Lecture Topics: - Spatial joins. - Map classification schemes.
In-Class Activities: Produce a choropleth map from joined datasets.
Homework: Create thematic map for a real-world topic.


Week 9 — Color & Accessibility

Focus: Effective and inclusive color usage in visualization.
Learning Objectives: - Choose appropriate color palettes. - Apply accessibility best practices.
Datasets: From previous assignments.
Core Libraries: seaborn, matplotlib, colorcet.
Lecture Topics: - Sequential, diverging, qualitative palettes. - Colorblind-safe schemes.
In-Class Activities: Recolor existing charts for better accessibility.
Homework: Revise a prior visualization with improved color design.

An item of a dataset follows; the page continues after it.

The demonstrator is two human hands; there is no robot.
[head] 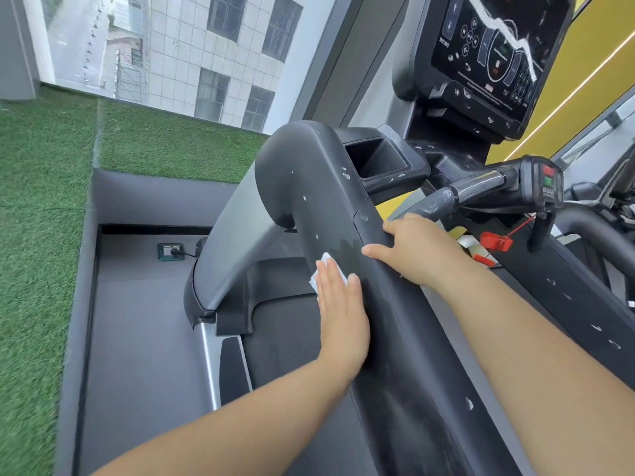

Week 10 — Relationships & Modeling

Focus: Visualizing relationships and model fit.
Learning Objectives: - Plot scatterplots with regression lines. - Visualize residuals and model diagnostics.
Datasets: Housing prices dataset.
Core Libraries: seaborn, statsmodels, matplotlib.
Lecture Topics: - Visualizing correlation and causation. - Checking model assumptions visually.
In-Class Activities: Fit and visualize a simple regression.
Homework: Analyze and visualize a bivariate relationship with commentary.


Week 11 — Uncertainty

Focus: Representing uncertainty in data visualizations.
Learning Objectives: - Add error bars and confidence intervals. - Visualize sampling variability.
Datasets: Polling data.
Core Libraries: seaborn, matplotlib.
Lecture Topics: - Why uncertainty matters. - Techniques for communicating uncertainty.
In-Class Activities: Compare plots with and without uncertainty intervals.
Homework: Visualize uncertainty in selected dataset.


Week 12 — Visualization for ML/NLP

Focus: Visualizing machine learning and NLP outputs.
Learning Objectives: - Plot feature importance, confusion matrices, and ROC curves. - Visualize topic clusters and word clouds.
Datasets: IMDB reviews, classification dataset.
Core Libraries: scikit-learn, matplotlib, seaborn, wordcloud, bertopic.
Lecture Topics: - Visualization in the ML workflow. - Visualizing high-dimensional data.
In-Class Activities: Train a small model, visualize predictions.
Homework: Create three ML-related visualizations from a chosen dataset.


Weeks 13–14 — Final Project Workshops

Focus: Final project preparation, peer review, and refinement.
Learning Objectives: - Integrate multiple visualization techniques into one narrative. - Polish charts for professional presentation.
Datasets: Student-chosen.
In-Class Activities: Peer feedback, troubleshooting, improving visuals.
Homework: Finalize and submit project with report and reproducible code.